The server itself does not enforce authentication — deploy behind a reverse proxy (nginx, Caddy, Traefik) with TLS and auth if public exposure is required. For the A2A endpoint, A2A clients that require bearer tokens can be configured on the client side (`api_key` in `ovos-a2a-agent` config).

---

## Troubleshooting

**`Failed to load persona` (500 on startup)**
The persona JSON file was not found or is invalid. Check the `--persona` path and validate the JSON.

**All requests return `500 Persona chat failed`**
The underlying solver chain failed. Check solver plugin installation and their individual configs (API keys, model paths, etc.).
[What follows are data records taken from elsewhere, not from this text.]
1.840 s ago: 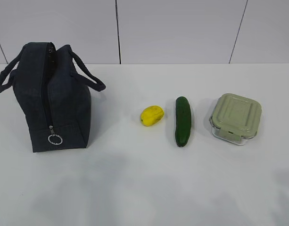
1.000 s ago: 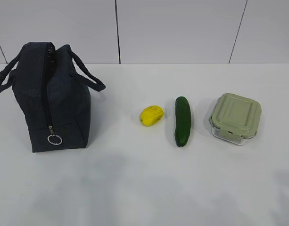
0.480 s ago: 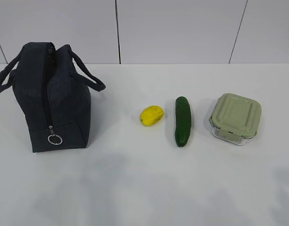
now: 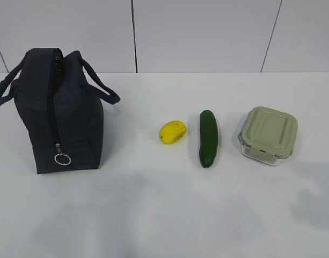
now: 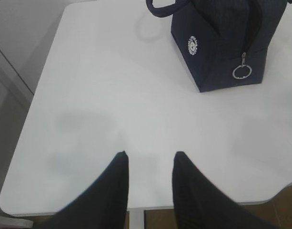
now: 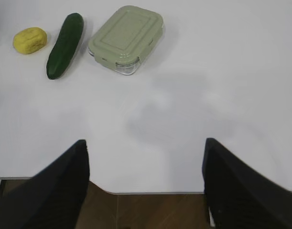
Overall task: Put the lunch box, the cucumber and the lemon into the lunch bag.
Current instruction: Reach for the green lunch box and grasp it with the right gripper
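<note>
Bench (image 4: 164,215), white, smooth. You see at left: bag (image 4: 59,113), navy fabric, boxy, upright, zipper shut, ring pull hanging low. At right, in a row ready for picking: lemon (image 4: 173,131), dimpled oval; cucumber (image 4: 208,138), long, glossy; box (image 4: 268,135), glass, sage lid. Left claw (image 5: 150,164) narrowly parted, right claw (image 6: 145,157) spread wide; both empty, near edge.

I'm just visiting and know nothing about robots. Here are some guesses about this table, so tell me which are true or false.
1. The lemon lies between the lunch bag and the cucumber. True.
2. The lunch box has its lid off. False: the green lid is on.
3. The cucumber is already inside the bag. False: it lies on the table.
4. The right gripper holds nothing. True.
5. The left gripper grips the bag's handle. False: it is empty, short of the bag.
</note>
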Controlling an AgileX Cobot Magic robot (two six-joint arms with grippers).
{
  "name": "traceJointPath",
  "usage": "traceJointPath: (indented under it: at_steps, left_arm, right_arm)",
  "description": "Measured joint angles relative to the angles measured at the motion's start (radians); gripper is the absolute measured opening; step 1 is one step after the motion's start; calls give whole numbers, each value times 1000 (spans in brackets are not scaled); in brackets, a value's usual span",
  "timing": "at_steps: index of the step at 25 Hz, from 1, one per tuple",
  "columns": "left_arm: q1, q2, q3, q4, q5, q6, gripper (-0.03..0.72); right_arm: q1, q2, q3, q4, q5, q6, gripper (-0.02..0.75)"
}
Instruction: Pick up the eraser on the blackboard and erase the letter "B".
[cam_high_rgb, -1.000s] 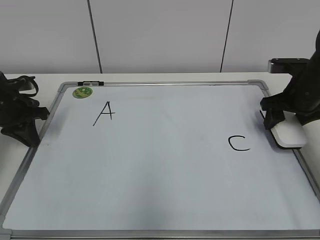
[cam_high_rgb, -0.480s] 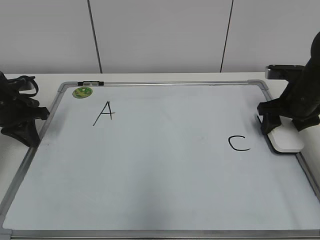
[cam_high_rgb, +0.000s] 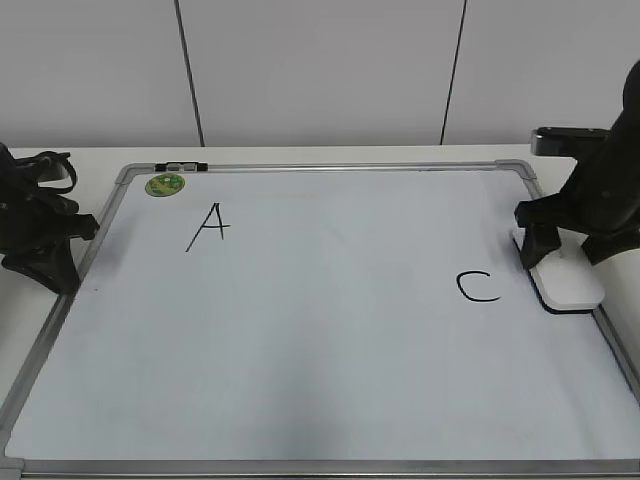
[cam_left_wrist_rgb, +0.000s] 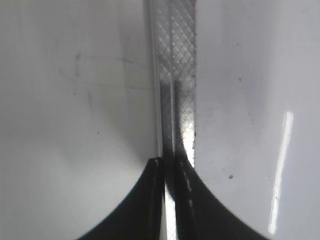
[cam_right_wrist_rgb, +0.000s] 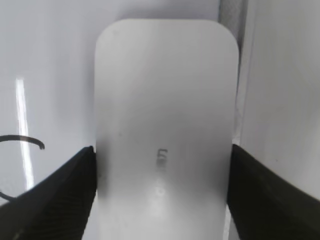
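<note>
A: Exterior view, what lies on the table?
B: The blackboard, a white board in a silver frame, lies flat. It bears a black "A" at upper left and a black "C" at right; no "B" shows between them. A round green magnet sits near the top left corner.

A: And the eraser?
B: The eraser, white with a dark underside, rests at the board's right edge, just beside the "C". The right gripper stands over its far end, one finger on each side. The left gripper sits low at the board's left frame.

A: Left wrist view?
B: The left gripper has its two dark fingers pressed together, holding nothing, above the board's metal frame.

A: Right wrist view?
B: The right gripper clasps the eraser: both dark fingers touch its long sides. Small grey lettering marks its top. Part of the "C" shows at left, the frame at right.
</note>
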Motion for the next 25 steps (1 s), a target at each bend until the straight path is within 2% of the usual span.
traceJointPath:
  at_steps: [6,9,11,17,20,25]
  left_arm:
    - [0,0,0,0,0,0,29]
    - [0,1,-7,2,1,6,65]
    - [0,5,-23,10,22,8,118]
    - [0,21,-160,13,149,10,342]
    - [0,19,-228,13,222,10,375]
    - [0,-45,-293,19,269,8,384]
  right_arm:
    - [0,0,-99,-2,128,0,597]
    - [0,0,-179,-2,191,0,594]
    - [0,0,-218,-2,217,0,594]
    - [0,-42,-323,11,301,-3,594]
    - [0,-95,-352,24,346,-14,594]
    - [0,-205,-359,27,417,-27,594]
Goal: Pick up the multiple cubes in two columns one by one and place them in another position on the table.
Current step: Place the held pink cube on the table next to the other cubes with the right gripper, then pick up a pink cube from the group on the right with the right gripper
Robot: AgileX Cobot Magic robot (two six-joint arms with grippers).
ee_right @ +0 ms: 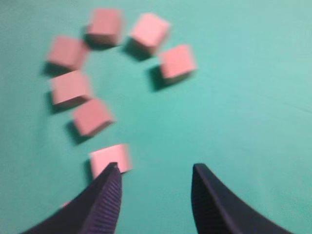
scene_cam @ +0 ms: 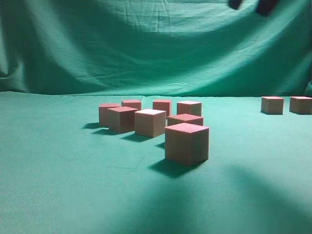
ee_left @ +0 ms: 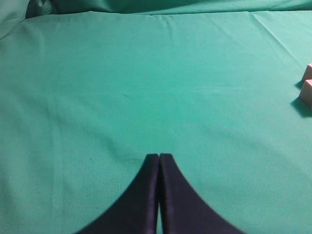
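Note:
Several reddish-topped cubes (scene_cam: 150,122) stand clustered mid-table (scene_cam: 58,185), the nearest cube (scene_cam: 186,143) in front. Two more cubes (scene_cam: 272,105) sit apart at the far right. My right gripper (scene_cam: 251,5) shows only as dark fingertips at the top edge, high above the table. In the blurred right wrist view that gripper (ee_right: 155,168) is open and empty over bare cloth, with a cube (ee_right: 111,157) just past its left fingertip (ee_right: 109,185) and several cubes (ee_right: 73,87) in an arc beyond. My left gripper (ee_left: 159,156) is shut on nothing above the cloth, and two cubes (ee_left: 307,91) peek in at the right edge.
A wrinkled green backdrop curtain (scene_cam: 146,44) hangs behind the table. Bare cloth stretches in front of and to the left of the cluster, and between the cluster and the two right-hand cubes.

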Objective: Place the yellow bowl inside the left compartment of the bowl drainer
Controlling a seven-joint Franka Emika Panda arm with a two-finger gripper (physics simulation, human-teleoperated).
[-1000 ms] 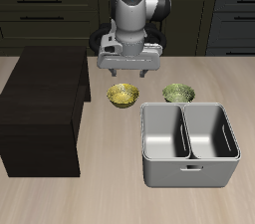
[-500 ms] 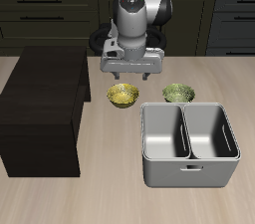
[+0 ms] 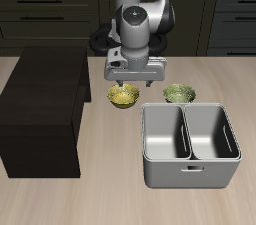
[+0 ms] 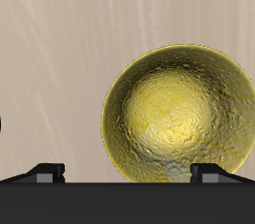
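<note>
The yellow bowl [image 3: 123, 96] stands upright on the table, just behind one back corner of the bowl drainer [image 3: 190, 169]. The drainer is a grey metal tub whose centre wall splits it into two compartments, both with nothing in them. My gripper [image 3: 133, 82] hangs low right above the bowl, open and holding nothing. In the wrist view the speckled inside of the yellow bowl [image 4: 179, 118] fills much of the picture, and the bowl sits off-centre toward one of my fingertips [image 4: 214, 172]. The gripper [image 4: 129, 173] is clear of its rim.
An olive-green bowl [image 3: 179, 93] sits beside the yellow one, behind the drainer's back wall. A dark cabinet block [image 3: 40, 114] stands on the table on the yellow bowl's other side. Kitchen cabinets run behind the table.
The gripper has come down from higher above the table to just over the yellow bowl, drifting slightly sideways. Bowls and drainer have not moved.
</note>
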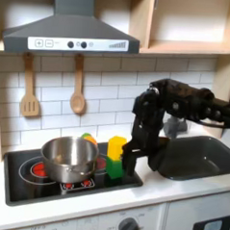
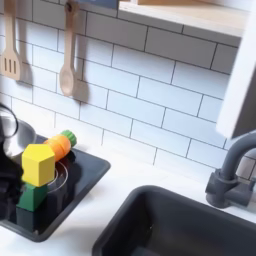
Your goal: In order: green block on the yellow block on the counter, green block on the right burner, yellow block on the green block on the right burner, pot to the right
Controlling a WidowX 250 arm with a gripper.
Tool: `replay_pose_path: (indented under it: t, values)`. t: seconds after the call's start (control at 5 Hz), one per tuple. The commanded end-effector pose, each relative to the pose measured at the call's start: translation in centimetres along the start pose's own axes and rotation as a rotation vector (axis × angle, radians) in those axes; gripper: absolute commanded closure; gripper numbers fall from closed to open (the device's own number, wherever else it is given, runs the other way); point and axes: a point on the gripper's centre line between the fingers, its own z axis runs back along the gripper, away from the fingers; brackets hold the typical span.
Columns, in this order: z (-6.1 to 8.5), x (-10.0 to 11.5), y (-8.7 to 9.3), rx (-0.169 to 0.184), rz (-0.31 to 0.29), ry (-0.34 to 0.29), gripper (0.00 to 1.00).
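The yellow block sits stacked on the green block, and the pair stands on the right burner of the black hob, at the hob's right end in the first exterior view. In the second exterior view the same stack appears at the left, yellow block tilted a little over green block, with the burner's red rings showing just beside it.

Touching or just beside the stack on the first exterior view's left is the pot, shiny steel, resting across the middle of the hob; its rim edge shows at the second exterior view's left border. Behind the stack lies a rounded orange toy with a green tip.

The gripper hangs just right of the stack in the first exterior view, black fingers pointing down; whether they are released or clenched I cannot tell.

The table is a pale off-white toy-kitchen top with a dark sink basin at the right and a grey faucet. No readable writing shows. White brick tiles back the scene, with a wooden spatula and wooden spoon hanging under a grey extractor hood with knobs.
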Motion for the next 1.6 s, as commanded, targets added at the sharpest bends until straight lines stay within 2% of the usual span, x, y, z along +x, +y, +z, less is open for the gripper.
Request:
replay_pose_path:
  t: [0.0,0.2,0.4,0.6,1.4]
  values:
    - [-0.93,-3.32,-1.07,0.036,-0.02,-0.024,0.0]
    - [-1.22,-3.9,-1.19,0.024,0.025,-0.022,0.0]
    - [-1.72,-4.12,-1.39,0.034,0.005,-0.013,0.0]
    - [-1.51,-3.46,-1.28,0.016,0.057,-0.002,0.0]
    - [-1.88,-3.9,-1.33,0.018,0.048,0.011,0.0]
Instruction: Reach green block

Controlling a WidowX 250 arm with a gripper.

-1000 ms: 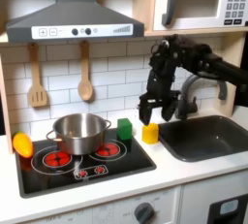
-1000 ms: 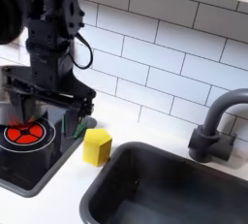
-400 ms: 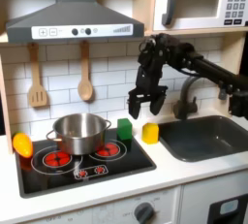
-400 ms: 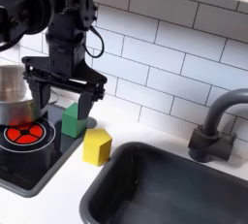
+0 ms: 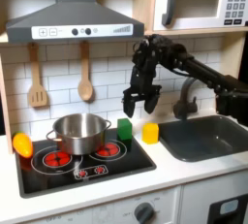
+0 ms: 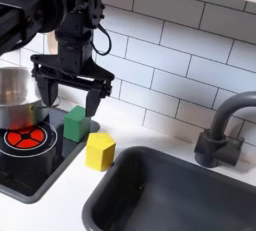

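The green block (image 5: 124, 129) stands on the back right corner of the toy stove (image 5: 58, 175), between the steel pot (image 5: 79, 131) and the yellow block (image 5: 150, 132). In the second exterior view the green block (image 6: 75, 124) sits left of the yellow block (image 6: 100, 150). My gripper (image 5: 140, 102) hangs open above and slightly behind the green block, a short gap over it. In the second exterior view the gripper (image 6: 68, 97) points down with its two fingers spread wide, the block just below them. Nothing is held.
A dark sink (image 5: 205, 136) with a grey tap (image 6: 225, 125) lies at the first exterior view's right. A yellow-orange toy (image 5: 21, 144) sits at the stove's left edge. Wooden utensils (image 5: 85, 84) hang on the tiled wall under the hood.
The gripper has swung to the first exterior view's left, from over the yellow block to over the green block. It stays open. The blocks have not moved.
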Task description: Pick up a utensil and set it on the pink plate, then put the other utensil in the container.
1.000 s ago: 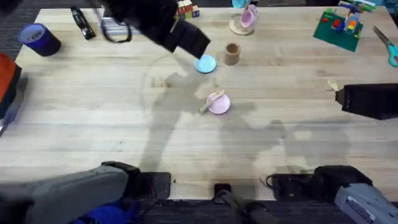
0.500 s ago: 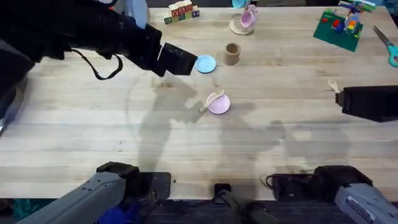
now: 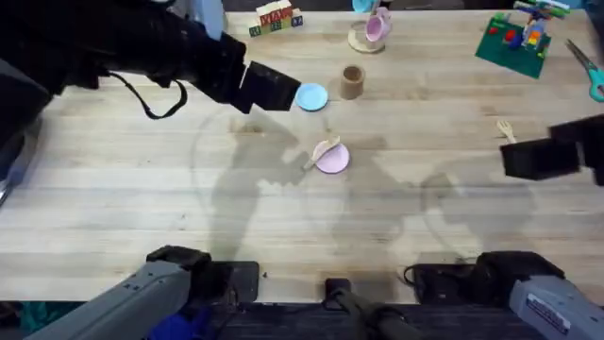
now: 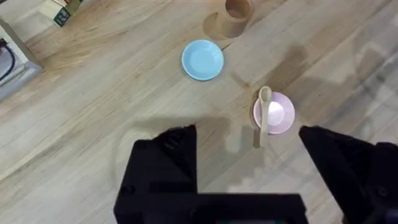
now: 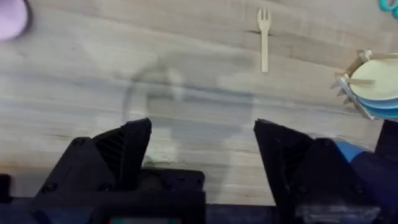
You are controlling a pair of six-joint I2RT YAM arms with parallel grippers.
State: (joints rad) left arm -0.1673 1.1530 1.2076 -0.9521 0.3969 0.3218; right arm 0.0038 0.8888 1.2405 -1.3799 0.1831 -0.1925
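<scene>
The broad-ended wooden utensil (image 3: pixel 324 151) lies across the pink plate (image 3: pixel 334 161), its handle sticking off the rim; the left wrist view shows the utensil (image 4: pixel 265 116) on the pink plate (image 4: pixel 281 112). My left gripper (image 3: pixel 274 90) hovers open well above the table, left of the container (image 3: pixel 352 81), nothing between its fingers (image 4: pixel 165 162). The slim pronged other utensil (image 3: pixel 507 129) lies flat near the right side. My right gripper (image 3: pixel 514 161) is open just on the near side of it, and that other utensil (image 5: pixel 264 37) lies ahead of the gripper (image 5: pixel 202 127).
A light-blue plate (image 3: pixel 312 96) sits beside the container. A pink mug (image 3: pixel 377 28), a green brick board (image 3: pixel 514 40) and scissors (image 3: pixel 587 68) stand along the far edge. Stacked plates in a rack (image 5: pixel 376 81) appear to the right of the pronged utensil.
The left arm swung up and away to the left from over the blue plate, then held still. The right gripper shifted left and slightly nearer in the overhead view.
</scene>
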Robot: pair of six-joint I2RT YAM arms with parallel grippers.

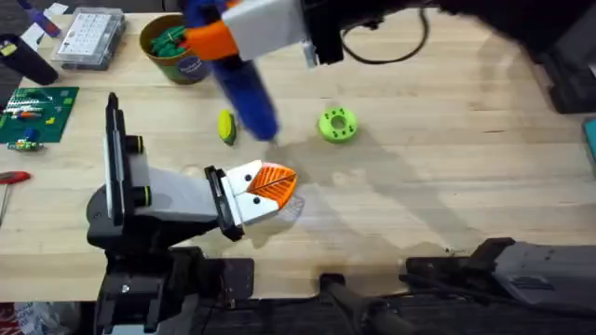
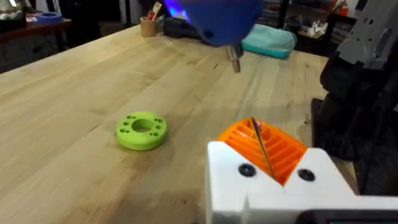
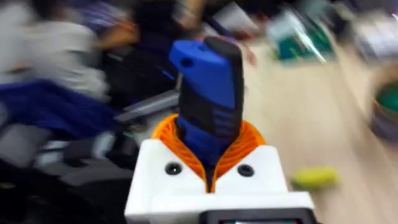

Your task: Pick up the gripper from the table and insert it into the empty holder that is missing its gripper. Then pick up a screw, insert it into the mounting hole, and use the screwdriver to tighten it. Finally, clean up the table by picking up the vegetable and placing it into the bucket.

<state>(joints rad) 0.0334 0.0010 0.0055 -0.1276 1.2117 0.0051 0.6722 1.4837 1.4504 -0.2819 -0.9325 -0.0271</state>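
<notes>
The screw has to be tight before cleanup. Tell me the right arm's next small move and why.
Probably lower the screwdriver, clamped in the right gripper, toward the orange-tipped end of the holder. Its tip hangs in the air above the table, off that end. The vegetable lies on the wood, so cleanup can wait.

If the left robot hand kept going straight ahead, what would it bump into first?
Probably nothing soon. The left gripper, fingers closed, points across bare table. The green ring sits off to one side, and the blue screwdriver hangs above its line, though depth is unclear.
</notes>
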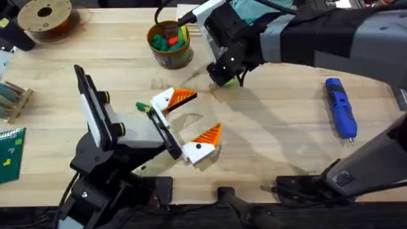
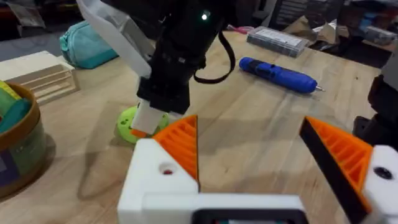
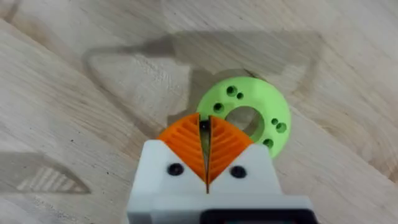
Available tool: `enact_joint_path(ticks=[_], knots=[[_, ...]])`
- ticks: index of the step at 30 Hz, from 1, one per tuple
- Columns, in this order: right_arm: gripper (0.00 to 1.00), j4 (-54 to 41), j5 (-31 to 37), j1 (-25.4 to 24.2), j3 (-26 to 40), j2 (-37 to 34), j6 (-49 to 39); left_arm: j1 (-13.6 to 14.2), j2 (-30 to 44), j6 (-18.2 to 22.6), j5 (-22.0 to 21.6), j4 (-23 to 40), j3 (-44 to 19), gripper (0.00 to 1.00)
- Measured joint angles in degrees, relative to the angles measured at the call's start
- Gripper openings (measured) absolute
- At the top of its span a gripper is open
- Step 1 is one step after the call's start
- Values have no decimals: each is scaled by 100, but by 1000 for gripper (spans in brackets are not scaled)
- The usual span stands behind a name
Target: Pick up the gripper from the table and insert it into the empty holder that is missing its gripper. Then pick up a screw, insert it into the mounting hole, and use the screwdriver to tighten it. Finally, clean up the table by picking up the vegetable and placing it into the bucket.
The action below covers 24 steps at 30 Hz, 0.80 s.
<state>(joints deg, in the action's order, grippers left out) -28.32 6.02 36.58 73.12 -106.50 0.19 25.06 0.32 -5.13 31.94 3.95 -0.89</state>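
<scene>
My left gripper (image 1: 202, 114) stands open over the table's middle. Both of its white finger blocks carry orange ribbed pads (image 2: 180, 146). A small hole (image 2: 166, 169) shows in the face of one block, and a dark hole (image 2: 382, 174) in the other. My right gripper (image 3: 205, 127) reaches across to a green ring disc (image 3: 249, 115) and hangs just over it. Its orange pads are shut on a small dark thing, seemingly a screw (image 3: 204, 126). The blue screwdriver (image 1: 340, 107) lies at the right. A small dark-green vegetable (image 1: 140, 106) lies beside the left arm. The bucket (image 1: 170, 43) stands at the back.
The bucket holds green and red toy pieces. A brown filament spool (image 1: 46, 18) sits at the back left, and a small wooden rack (image 1: 14, 98) at the left edge. Bare wood lies between the left gripper and the screwdriver.
</scene>
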Motion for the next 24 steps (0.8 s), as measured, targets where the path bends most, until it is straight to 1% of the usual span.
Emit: enact_joint_path(ticks=[7, 15, 20, 24], knots=[[8, -38, 15, 0, -2, 127, -66, 0, 0, -2, 0, 0, 0, 987], [7, -270, 13, 0, -4, 1078, -132, 0, 0, 0, 0, 0, 0, 987], [7, -844, -40, 14, 6, 1556, -249, 0, 0, 0, 0, 0, 0, 987], [7, -1568, -583, 59, 280, 1637, -352, 0, 0, 0, 0, 0, 0, 987]])
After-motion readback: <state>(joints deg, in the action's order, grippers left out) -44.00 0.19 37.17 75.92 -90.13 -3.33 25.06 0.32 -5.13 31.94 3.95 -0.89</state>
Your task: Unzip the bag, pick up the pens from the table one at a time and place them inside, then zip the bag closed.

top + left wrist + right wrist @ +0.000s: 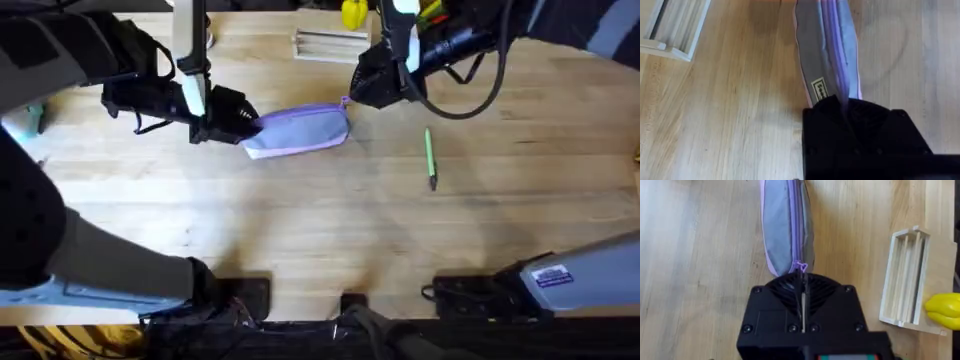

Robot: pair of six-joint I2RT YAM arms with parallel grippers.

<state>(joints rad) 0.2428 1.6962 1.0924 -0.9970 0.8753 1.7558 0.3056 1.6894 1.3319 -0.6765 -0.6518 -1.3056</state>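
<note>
So, from the overhead the lavender pencil pouch (300,131) lay lengthwise across the far middle of the wooden table (300,230), zipper facing up and looking closed. The left gripper (243,124) sat at the pouch's left end, clamped onto the fabric there. The right gripper (352,98) was at the pouch's right end, right where the zipper pull (345,101) was. A light-green pen (430,157) lay by itself on the table, off to the right of the pouch and apart from it, dark tip toward the near edge. A pale slotted wooden holder (330,44) sat behind the pouch with something yellow (353,13) just beyond it.

Left wrist view: the left gripper (845,102) was closed on the end of the pouch (827,45), purple fabric running straight into the black fingers, a small label (819,89) just beside them.

Right wrist view: the right gripper (803,277) was pinched shut on the zipper pull (800,266), the pouch (785,225) stretching away from it along the table (700,255). The holder (905,277) sat off to one side with the yellow thing (944,309) by it
</note>
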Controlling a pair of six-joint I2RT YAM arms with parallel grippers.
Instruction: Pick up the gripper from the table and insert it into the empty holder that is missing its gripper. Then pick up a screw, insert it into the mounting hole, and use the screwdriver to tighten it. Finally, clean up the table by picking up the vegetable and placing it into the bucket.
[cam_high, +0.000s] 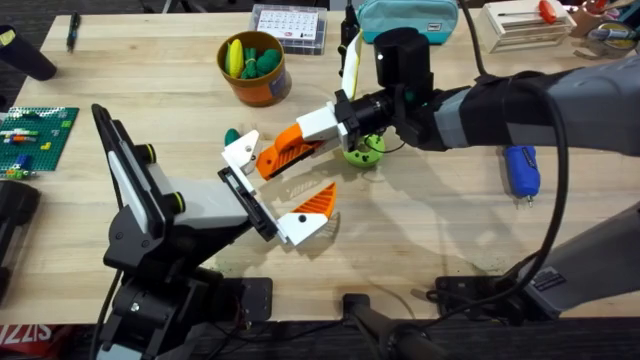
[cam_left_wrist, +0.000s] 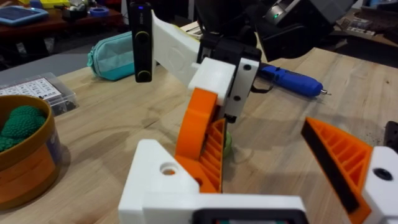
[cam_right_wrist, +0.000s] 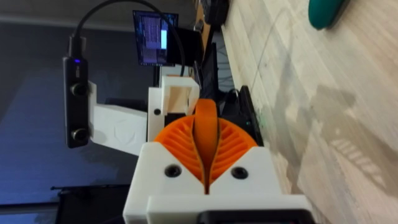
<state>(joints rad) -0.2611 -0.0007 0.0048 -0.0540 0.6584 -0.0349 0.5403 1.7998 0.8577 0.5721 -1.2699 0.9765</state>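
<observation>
Firmly, right gripper (cam_high: 336, 122) clamps the ribbed orange wedge (cam_high: 285, 150) by its blocky white base; left gripper (cam_high: 288, 172) gapes wide, empty.

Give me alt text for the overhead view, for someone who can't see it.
The right gripper holds the orange gripper by its white base, pressing it toward the white holder on the left arm's wrist. On the table are a blue screwdriver, an orange-brown bucket holding yellow and green items, and a teal pouch.
</observation>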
**A2A endpoint not available after starting with `--a2a-base-url`**
`a2a-sdk` is not installed. Install it:
```bash
uv pip install 'ovos-persona-server[a2a]'
```
Then restart the server.

**Embeddings return 501**
No solver with `get_embeddings()` is loaded. Add an embeddings solver to the persona's `solvers` list.

**Legacy `/v1/` paths return responses with `Deprecation` header**
This is expected. Migrate to `/openai/v1/` paths. See [docs/deprecation.md](docs/deprecation.md).